== Work instructions ==
If pictures appear in the lines below, skip them and copy exactly the lines from the one containing "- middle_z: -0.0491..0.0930" through the one containing "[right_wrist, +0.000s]", and nothing else.

====== Data excerpts

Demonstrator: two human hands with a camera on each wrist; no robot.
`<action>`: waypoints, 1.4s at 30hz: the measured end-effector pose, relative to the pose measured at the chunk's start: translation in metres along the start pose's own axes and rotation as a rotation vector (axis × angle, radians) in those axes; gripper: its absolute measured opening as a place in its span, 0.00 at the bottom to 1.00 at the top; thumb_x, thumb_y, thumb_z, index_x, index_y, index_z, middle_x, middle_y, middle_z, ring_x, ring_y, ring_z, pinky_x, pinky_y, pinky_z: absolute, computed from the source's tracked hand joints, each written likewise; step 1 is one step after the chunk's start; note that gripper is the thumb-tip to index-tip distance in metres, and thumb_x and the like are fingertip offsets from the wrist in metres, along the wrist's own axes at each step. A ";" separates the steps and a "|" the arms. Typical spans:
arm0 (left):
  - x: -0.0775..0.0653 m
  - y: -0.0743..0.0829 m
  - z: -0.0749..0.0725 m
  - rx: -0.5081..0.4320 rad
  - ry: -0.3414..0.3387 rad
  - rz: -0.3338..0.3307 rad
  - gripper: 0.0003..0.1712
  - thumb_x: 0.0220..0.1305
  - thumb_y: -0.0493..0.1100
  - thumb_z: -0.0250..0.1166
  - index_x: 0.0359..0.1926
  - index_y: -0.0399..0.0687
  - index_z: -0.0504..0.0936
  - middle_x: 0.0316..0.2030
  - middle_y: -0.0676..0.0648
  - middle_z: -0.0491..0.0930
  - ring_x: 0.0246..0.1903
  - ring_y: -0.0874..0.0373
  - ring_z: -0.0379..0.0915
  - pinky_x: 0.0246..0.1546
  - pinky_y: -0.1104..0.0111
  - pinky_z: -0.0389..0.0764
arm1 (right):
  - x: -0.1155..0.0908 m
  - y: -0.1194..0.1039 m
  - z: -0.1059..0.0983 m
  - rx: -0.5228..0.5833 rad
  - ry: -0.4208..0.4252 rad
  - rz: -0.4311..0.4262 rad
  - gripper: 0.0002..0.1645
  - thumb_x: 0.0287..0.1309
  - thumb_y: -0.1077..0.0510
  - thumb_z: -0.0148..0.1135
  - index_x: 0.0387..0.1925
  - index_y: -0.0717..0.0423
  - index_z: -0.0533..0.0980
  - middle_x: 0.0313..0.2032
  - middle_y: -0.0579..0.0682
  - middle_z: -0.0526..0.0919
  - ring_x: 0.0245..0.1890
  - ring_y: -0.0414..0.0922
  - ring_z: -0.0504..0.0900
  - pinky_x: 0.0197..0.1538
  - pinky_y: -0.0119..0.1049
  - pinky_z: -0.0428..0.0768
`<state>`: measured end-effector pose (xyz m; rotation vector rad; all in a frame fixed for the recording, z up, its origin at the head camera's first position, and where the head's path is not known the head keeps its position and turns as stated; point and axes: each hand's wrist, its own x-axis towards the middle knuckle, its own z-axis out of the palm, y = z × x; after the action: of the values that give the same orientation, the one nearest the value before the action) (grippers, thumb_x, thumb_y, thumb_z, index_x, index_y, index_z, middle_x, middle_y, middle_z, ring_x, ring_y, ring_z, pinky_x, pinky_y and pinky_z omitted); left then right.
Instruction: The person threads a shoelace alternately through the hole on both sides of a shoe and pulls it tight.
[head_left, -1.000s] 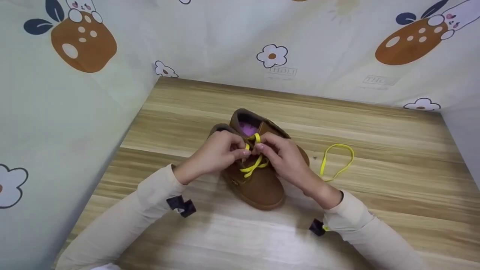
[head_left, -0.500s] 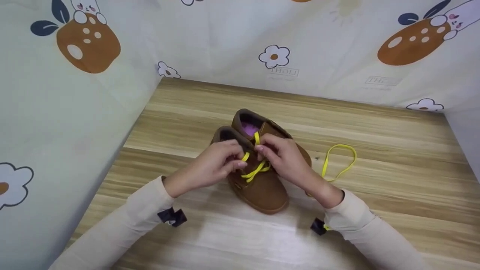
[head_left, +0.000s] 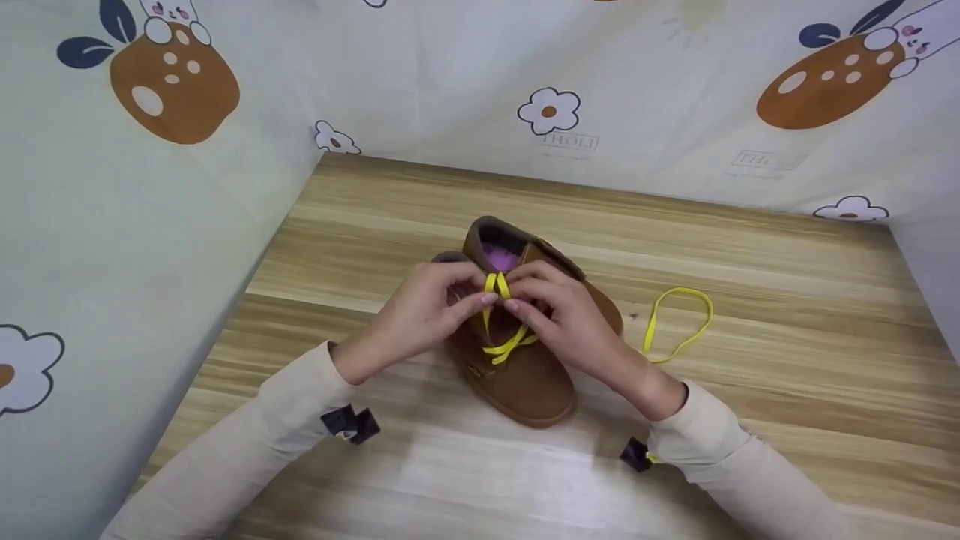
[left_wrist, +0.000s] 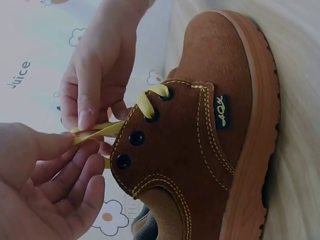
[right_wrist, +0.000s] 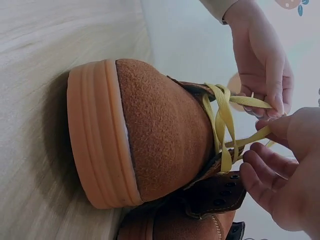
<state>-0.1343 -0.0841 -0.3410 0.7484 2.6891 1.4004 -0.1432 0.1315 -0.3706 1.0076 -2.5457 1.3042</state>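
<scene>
A brown lace-up shoe [head_left: 525,394] stands on the table, toe toward me. Its yellow shoelace [right_wrist: 225,120] crosses through the lower eyelets; two upper eyelets [left_wrist: 130,150] on the side seen in the left wrist view are unlaced. My left hand [head_left: 431,307] pinches one strand of lace between thumb and fingers above the tongue. Close against it, my right hand [head_left: 570,311] pinches the other strand, fingers curled. Both hands' fingertips nearly meet, and the strands run side by side between them. Which strand passes over the other at the fingertips I cannot tell.
Behind and right stands a second brown shoe [head_left: 607,304] with a purple insole [head_left: 499,257]; its eyelets in the right wrist view hold no lace. A loop of yellow lace [head_left: 705,307] lies on the wooden table [head_left: 787,300]. Printed cloth walls [head_left: 450,75] bound the back and sides.
My left hand dipped toward the lower left with its strand, then came back up and right to meet the right hand. The two strands now lie together. The shoe has barely shifted.
</scene>
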 end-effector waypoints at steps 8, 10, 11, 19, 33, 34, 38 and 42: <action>0.002 -0.004 0.006 -0.143 0.037 -0.093 0.07 0.63 0.40 0.69 0.37 0.42 0.81 0.35 0.45 0.84 0.29 0.62 0.78 0.30 0.73 0.80 | -0.001 -0.001 0.002 -0.090 -0.030 -0.018 0.10 0.67 0.53 0.61 0.42 0.50 0.85 0.54 0.48 0.82 0.53 0.44 0.81 0.54 0.39 0.82; 0.003 -0.005 0.008 -0.168 0.053 -0.100 0.08 0.60 0.40 0.71 0.35 0.41 0.82 0.34 0.44 0.84 0.29 0.62 0.79 0.31 0.73 0.81 | 0.000 -0.001 0.003 -0.119 -0.027 -0.011 0.10 0.66 0.53 0.62 0.40 0.50 0.86 0.52 0.49 0.82 0.51 0.44 0.81 0.52 0.39 0.82; 0.004 -0.005 0.009 -0.178 0.066 -0.102 0.08 0.58 0.40 0.72 0.34 0.41 0.83 0.34 0.44 0.85 0.29 0.63 0.79 0.31 0.73 0.82 | 0.001 -0.001 0.003 -0.133 -0.025 -0.005 0.09 0.66 0.52 0.62 0.39 0.50 0.86 0.51 0.49 0.82 0.50 0.44 0.81 0.52 0.39 0.81; 0.011 -0.007 0.009 -0.360 0.115 -0.143 0.10 0.53 0.35 0.75 0.29 0.37 0.79 0.28 0.45 0.84 0.25 0.64 0.80 0.28 0.72 0.82 | 0.000 -0.001 0.003 -0.279 -0.053 -0.024 0.12 0.69 0.53 0.59 0.40 0.51 0.86 0.49 0.48 0.84 0.49 0.44 0.82 0.54 0.39 0.80; 0.013 -0.013 -0.003 -0.306 0.055 -0.136 0.10 0.53 0.36 0.75 0.28 0.39 0.80 0.28 0.46 0.83 0.24 0.62 0.80 0.26 0.72 0.82 | -0.006 -0.004 0.010 -0.165 -0.070 0.060 0.16 0.62 0.45 0.65 0.44 0.50 0.85 0.52 0.47 0.81 0.54 0.45 0.76 0.58 0.43 0.76; 0.014 -0.012 -0.001 -0.304 0.052 -0.122 0.10 0.53 0.36 0.75 0.28 0.38 0.79 0.29 0.46 0.82 0.25 0.62 0.80 0.27 0.72 0.83 | -0.005 -0.006 0.011 -0.134 -0.057 0.076 0.15 0.62 0.45 0.66 0.44 0.49 0.86 0.51 0.47 0.80 0.53 0.45 0.75 0.56 0.42 0.76; 0.015 -0.014 0.002 -0.304 0.045 -0.088 0.10 0.55 0.36 0.74 0.31 0.37 0.80 0.32 0.44 0.83 0.26 0.62 0.80 0.28 0.70 0.84 | 0.003 -0.012 0.017 -0.048 -0.021 0.110 0.10 0.61 0.50 0.68 0.37 0.51 0.87 0.38 0.48 0.81 0.40 0.42 0.74 0.45 0.33 0.73; 0.014 -0.029 -0.004 -0.144 -0.046 -0.021 0.15 0.54 0.43 0.75 0.39 0.40 0.81 0.39 0.45 0.83 0.37 0.58 0.81 0.43 0.63 0.84 | 0.008 -0.012 0.019 -0.004 -0.017 0.114 0.05 0.61 0.58 0.66 0.32 0.54 0.85 0.31 0.48 0.82 0.32 0.38 0.73 0.36 0.27 0.72</action>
<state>-0.1592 -0.0948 -0.3585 0.7286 2.5221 1.5324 -0.1390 0.1083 -0.3714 0.8879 -2.6532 1.3235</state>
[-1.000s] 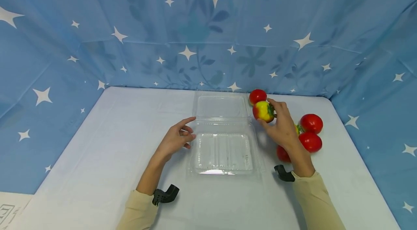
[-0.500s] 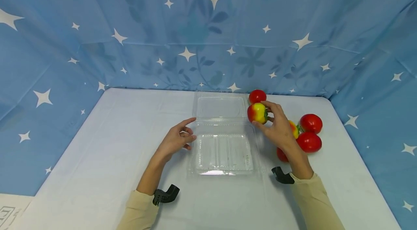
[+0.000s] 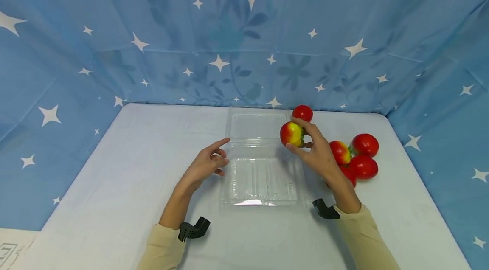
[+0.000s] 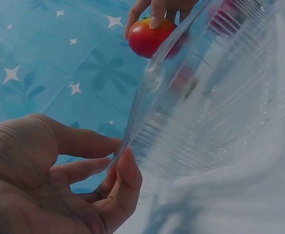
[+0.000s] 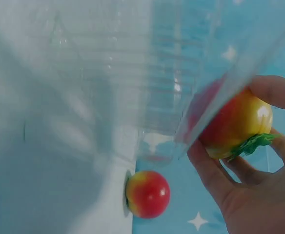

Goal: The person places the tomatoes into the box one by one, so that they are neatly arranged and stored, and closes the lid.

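My right hand [image 3: 315,149] holds a red-and-yellow tomato [image 3: 291,134] with a green leafy top, over the right side of the open clear plastic clamshell container [image 3: 263,204]. In the right wrist view the fingers and thumb curve around this tomato [image 5: 240,122], partly seen through the container's clear wall. At the container's left side is my left hand [image 3: 204,164], its index finger stretched toward the hinge. The left wrist view shows its fingertips [image 4: 128,161] pinching the container's thin rim. The lid [image 3: 259,125] lies folded back toward the curtain.
One red tomato [image 3: 302,113] sits behind the held one, beside the lid's right edge. Several more lie at the right, among them a red-and-yellow tomato [image 3: 340,152] and a red tomato [image 3: 365,145]. A blue star-patterned curtain [image 3: 244,49] borders the white table [image 3: 153,142].
My right hand has carried the tomato leftward, from beside the container to over its right part, uncovering more of the tomatoes at the right. The left hand has stayed in place.
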Tool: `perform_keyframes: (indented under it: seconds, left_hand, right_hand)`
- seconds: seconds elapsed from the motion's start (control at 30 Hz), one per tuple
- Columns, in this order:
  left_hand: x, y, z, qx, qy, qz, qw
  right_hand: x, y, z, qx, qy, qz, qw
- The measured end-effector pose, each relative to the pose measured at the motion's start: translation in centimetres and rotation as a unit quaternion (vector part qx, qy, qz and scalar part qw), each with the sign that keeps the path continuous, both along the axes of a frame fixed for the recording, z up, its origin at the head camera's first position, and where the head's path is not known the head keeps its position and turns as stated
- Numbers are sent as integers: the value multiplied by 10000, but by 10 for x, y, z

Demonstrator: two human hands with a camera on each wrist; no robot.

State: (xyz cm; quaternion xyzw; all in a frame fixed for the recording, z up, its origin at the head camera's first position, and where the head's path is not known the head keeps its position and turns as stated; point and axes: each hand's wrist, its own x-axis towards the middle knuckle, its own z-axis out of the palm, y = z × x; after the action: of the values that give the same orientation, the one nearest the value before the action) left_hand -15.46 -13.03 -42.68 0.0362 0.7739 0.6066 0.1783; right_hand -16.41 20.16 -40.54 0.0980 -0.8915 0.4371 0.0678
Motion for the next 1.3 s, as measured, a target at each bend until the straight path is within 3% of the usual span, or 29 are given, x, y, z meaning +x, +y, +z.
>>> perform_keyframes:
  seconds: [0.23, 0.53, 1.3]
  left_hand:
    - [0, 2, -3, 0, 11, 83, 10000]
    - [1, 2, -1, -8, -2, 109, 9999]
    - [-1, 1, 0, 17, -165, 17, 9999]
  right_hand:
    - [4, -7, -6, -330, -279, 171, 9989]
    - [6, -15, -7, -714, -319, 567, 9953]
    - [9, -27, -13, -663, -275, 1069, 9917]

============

== Written reply ==
  - middle_z: -0.0491..0.0930
  - ring_x: 0.0246..0.1903
  - ring_y: -0.0874..0.0373
  - ring_z: -0.0379..0.0915
  - pinky_x: 0.0246..0.1546
  - pinky_y: -0.1104..0.0111
  - pinky_z: -0.0389..0.0764
arm1 (right):
  - x: -0.1155..0.0908 m
  - y: -0.1194..0.1039 m
  - z: -0.1059..0.0983 m
  - rx: -0.5228..0.5833 rad
  - ry: -0.4208..0.4252 rad
  - rz: -0.4311..0.4262 rad
  - gripper: 0.0002..0.1645
  - thumb_x: 0.0287..0.1309
  - thumb_y: -0.1077..0.0510
  - thumb_z: -0.0148..0.1135
  - index_x: 0.0387..0.1925
  - index_y: -0.0717..0.0423
  - index_z: -0.0533..0.0980
  - middle_x: 0.0313..0.2032
  - middle_y: -0.0579..0.0682
  - middle_z: -0.0526..0.0919
  - ring_x: 0.0245..0.1890
  - ring_y: -0.0414..0.0922
  - ring_z: -0.0504..0.0900
  - pinky_x: 0.0197..0.1538
  - pinky_y: -0.0119..0.1049
  - pinky_z: -0.0428..0.0768
`<state>`: measured end-effector pose (xyz m; rotation vector rad; all in a frame fixed for the recording, z up, its origin at the head camera's first position, and where the head's path is not known the head keeps its position and turns as stated; point and axes: each hand's wrist, its own x-axis towards the middle knuckle, its own z-axis out of the palm, y = z × x; after the action: of the values that give the same orientation, the one nearest the value before the action) (grippers, thumb_x, thumb_y, thumb_z, index_x, index_y, index_z, middle_x, middle_y, middle_z, ring_x, ring_y, ring_z, pinky_x, pinky_y and pinky_z omitted); left then right.
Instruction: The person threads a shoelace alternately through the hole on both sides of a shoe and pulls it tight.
[head_left, -1.000s] 
[head_left, -0.500s] 
[head_left, +0.000s] 
[left_wrist, +0.000s] 
[right_wrist, +0.000s] 

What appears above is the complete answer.